● **INSTRUCTIONS TO FOLLOW**:
Each line of the listing, apart from the pictures, is to be printed exactly.

● **PROVIDED DATA**:
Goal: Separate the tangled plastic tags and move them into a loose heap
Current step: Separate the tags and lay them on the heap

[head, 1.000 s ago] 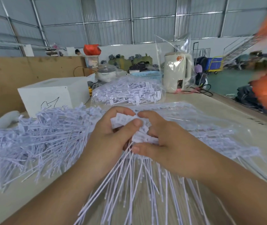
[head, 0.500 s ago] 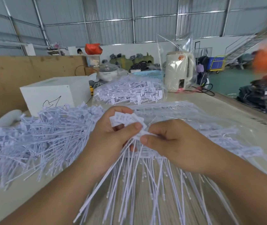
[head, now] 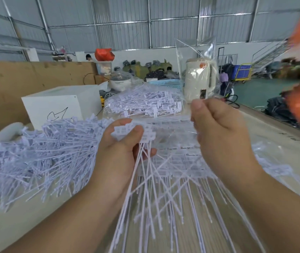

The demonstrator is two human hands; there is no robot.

● **RESULT OF THIS EXERCISE**:
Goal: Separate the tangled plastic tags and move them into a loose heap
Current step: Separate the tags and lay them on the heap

[head, 1.000 s ago] 
[head, 0.500 s ago] 
[head, now] 

The demonstrator is two human hands; there is no robot.

The exercise asks for nothing more.